■ **Supplied information**
/---
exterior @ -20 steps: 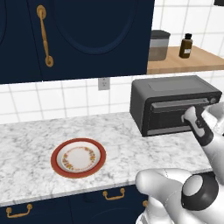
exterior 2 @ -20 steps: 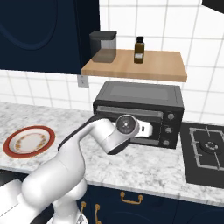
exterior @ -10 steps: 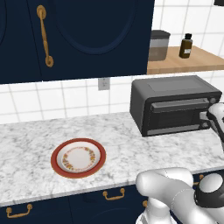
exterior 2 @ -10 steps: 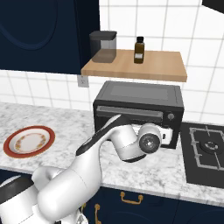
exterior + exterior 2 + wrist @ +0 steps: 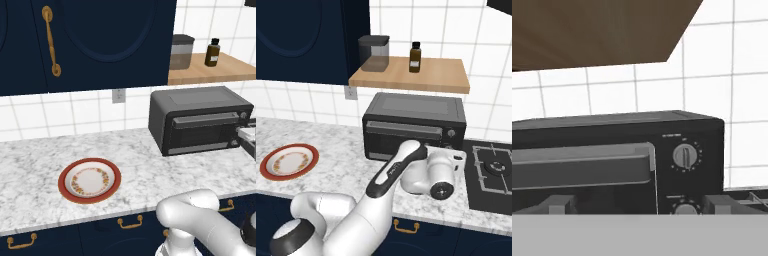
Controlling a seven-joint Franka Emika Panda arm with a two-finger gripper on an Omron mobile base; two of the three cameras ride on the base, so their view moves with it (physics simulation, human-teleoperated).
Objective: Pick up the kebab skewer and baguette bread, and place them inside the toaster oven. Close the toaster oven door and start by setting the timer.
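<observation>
Since a second ago my arm has swung from the middle of the toaster oven door (image 5: 406, 134) across to the right end of the toaster oven (image 5: 200, 119), where the knobs are; the door was shut then and is shut now, and the plate (image 5: 89, 180) has not shifted on the counter (image 5: 35, 165). From the left base view I see my end effector (image 5: 247, 136) at the frame's right edge, just beside the oven's front right corner, while the plate lies well to the left of the oven and carries nothing on it. From the right base view my white wrist hides the end effector's fingers; it hangs in front of the oven's lower right corner, below the upper knob (image 5: 451, 133), with the hob (image 5: 495, 173) further right of the oven. A wooden shelf (image 5: 436, 75) above the oven holds a dark canister (image 5: 374, 52) and a small brown bottle (image 5: 415, 56). My hand view looks straight at the oven's front: the door's bar handle (image 5: 582, 161) runs to the left, the upper knob's pointer stands near vertical, and a second knob (image 5: 686, 208) peeks up below it. My two fingertips (image 5: 559, 204) stand wide apart at the bottom, one under the door and one right of the lower knob, gripping nothing. I cannot see the kebab skewer or the baguette bread; the oven's window is too dark to show its inside.
</observation>
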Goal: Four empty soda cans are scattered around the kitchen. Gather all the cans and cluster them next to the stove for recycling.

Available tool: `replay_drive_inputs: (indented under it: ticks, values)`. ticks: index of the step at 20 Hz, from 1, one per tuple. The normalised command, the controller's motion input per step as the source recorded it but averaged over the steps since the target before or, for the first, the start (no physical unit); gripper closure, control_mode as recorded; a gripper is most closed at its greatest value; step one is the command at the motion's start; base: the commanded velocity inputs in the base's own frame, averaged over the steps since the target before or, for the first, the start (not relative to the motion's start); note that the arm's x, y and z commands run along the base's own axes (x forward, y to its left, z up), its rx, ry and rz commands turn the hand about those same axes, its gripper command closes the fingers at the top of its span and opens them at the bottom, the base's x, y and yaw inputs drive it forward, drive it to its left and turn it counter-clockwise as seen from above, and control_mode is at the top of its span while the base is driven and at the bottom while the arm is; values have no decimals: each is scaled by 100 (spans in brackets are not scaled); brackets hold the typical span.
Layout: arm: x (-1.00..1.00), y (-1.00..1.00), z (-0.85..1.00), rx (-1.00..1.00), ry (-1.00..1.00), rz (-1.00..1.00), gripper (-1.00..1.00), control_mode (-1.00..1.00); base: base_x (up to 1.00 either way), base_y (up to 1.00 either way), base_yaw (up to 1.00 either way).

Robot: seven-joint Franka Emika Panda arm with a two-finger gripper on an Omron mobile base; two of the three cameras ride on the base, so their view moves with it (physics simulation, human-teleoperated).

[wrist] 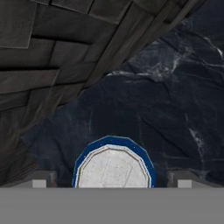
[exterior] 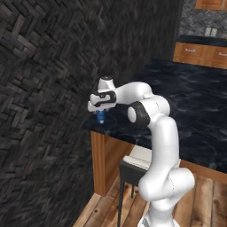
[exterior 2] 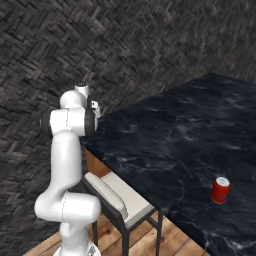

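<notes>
Gripper (wrist: pixel 113 179) spread wide astride upright blue can (wrist: pixel 113 164), not gripping.

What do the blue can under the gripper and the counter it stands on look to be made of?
Blue can: likely thin metal, going by its pale silvery matte top and glossy blue painted side. Counter: looks like polished dark stone, perhaps marble, black with fine white veins; its base looks like orange-brown wood.

Dark marble counter (exterior 2: pixel 165 135) on a wooden base. A red soda can (exterior 2: pixel 220 190) stands upright at about 4 o'clock in the right base view. A blue soda can (exterior: pixel 100 116) stands at the wall-side corner, around 9 o'clock in the left base view.
</notes>
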Motion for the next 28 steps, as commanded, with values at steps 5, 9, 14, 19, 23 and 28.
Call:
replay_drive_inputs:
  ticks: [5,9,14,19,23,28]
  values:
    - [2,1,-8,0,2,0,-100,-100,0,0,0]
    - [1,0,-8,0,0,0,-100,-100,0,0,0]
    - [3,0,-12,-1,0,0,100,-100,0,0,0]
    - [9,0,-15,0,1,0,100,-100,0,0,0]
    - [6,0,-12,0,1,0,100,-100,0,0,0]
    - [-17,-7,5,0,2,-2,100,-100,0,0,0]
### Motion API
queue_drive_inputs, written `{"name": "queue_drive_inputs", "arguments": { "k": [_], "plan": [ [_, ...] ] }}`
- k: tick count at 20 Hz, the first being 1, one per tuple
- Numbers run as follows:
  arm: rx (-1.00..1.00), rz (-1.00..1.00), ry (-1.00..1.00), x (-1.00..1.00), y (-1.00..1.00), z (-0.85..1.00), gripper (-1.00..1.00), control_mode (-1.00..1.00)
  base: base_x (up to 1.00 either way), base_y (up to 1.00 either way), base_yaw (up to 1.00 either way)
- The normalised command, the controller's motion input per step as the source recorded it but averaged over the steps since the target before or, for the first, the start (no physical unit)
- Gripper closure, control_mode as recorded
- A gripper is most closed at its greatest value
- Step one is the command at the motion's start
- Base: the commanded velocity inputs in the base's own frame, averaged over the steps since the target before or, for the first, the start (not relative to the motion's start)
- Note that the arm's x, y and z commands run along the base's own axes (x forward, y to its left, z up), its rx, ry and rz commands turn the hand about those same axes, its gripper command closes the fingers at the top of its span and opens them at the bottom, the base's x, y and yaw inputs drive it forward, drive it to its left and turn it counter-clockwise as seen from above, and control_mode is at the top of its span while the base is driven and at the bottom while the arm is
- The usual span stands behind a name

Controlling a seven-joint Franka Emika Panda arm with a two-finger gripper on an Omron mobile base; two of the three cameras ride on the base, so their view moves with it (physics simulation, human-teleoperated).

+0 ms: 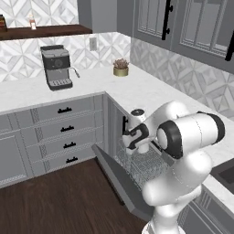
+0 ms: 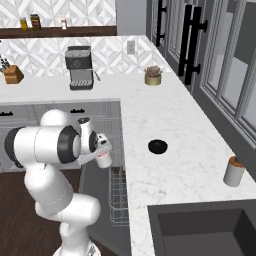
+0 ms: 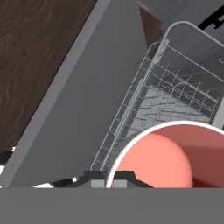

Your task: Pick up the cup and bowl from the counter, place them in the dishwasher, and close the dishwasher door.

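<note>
Your arm is glossy white all over, built from fat rounded segments that swell into smooth, almost spherical shells at the joints. Dark grey to black rings band each joint where two shells meet; you see one wide black band circling the big drum-shaped link in the right base view. The wrist narrows to a small white block with black trim. Your gripper carries short dark fingertips. No cables, screws or markings can be made out.
</note>
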Motion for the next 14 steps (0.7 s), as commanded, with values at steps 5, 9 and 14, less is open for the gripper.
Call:
{"name": "queue_drive_inputs", "arguments": {
  "k": [5, 9, 14],
  "plan": [
    [-0.25, 0.38, 0.16, 0.35, 0.02, -0.30, 1.00, -1.00, 0.00, 0.00, 0.00],
    [-0.23, 0.36, 0.04, 0.33, -0.01, -0.45, 1.00, -1.00, 0.00, 0.00, 0.00],
    [-0.05, 0.29, 0.00, 0.35, -0.23, -0.52, 1.00, -1.00, 0.00, 0.00, 0.00]
  ]
}}
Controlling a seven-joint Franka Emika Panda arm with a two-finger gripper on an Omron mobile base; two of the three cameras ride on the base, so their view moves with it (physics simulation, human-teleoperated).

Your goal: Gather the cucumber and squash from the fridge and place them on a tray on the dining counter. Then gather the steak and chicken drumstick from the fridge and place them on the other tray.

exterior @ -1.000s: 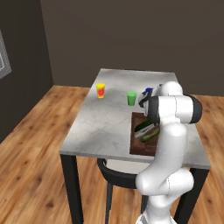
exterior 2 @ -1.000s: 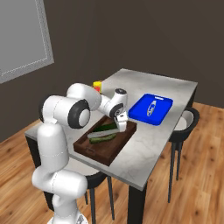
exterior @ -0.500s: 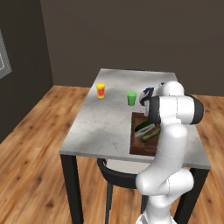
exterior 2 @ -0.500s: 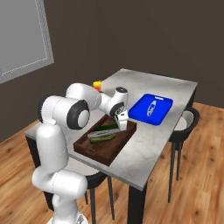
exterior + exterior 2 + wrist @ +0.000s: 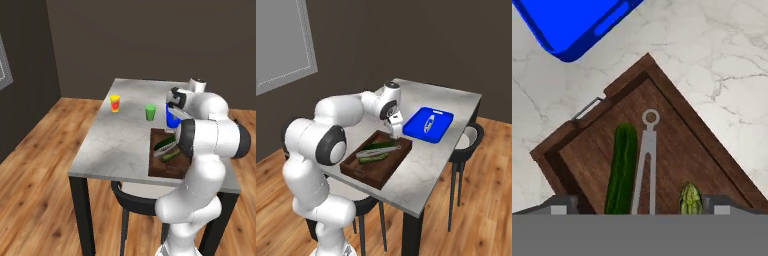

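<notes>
Two vegetables, cucumber (image 5: 621,170) and squash (image 5: 690,199), lay in the tray (image 5: 677,135); gripper (image 5: 395,131) hovered above, jaws spread, empty. Both likely firm, smooth; grasp mid-length.

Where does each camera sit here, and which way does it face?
Left base view: behind the arm on its left, looking forward and down at the counter; arm at lower right.
Right base view: behind on its right, same counter; arm at lower left, hand above the tray.
Hand view: looks down into the tray; finger tips at the bottom.
Shared: tray, cucumber, blue tray.
</notes>
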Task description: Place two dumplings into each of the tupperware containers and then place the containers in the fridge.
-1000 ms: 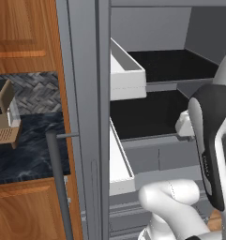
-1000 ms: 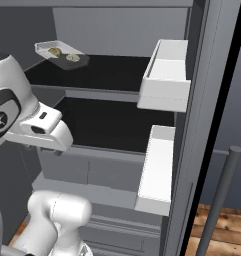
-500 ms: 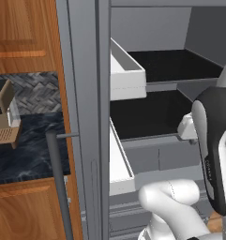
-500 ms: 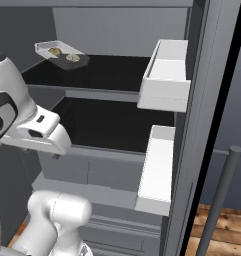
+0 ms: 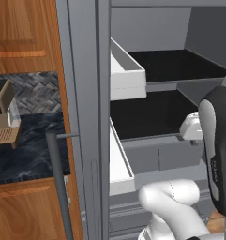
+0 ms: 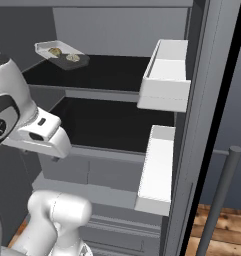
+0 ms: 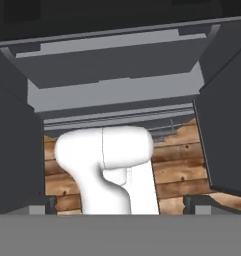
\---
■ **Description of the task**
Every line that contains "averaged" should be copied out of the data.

■ **Completed exercise**
Available tool: `replay_drive_inputs: (indented under it: ticks, values)`. ticks: index of the step at 20 Hz, from 1, one per tuple. The normalised command, the controller's motion input per step as the source recorded it but averaged over the steps since the target before or, for the first, the start (no physical unit); gripper closure, control_mode as recorded; a gripper is most closed at its greatest value; step one is the command at the motion's start; base: the commanded velocity inputs in the base's own frame, averaged over the steps since the target before or, for the first, the start (not relative to the motion's start); note that the arm's x, y and z commands run along the base's own axes (x forward, y to its left, z up), its rx, ry and rz commands turn the hand about those same axes, its gripper command closes the fingers at the top of its span and opens them at the bottom, the base's x, y and yaw inputs drive it forward, drive it to its left and turn it counter-clockwise as seen from above, and control_mode is at the top of its span while the base is driven and at the bottom while the arm is; values have no decimals: each is scaled by 100 (spans in brackets are not scaled); brackets hold the typical span.
- The normalised command, the controller's motion input per step as the source recorded it but averaged over the steps since the target before or, for the first, the start (no physical unit)
- Base: the commanded velocity inputs in the base's own frame, averaged over the steps since the target before or, for the first, the start (not relative to the motion's start)

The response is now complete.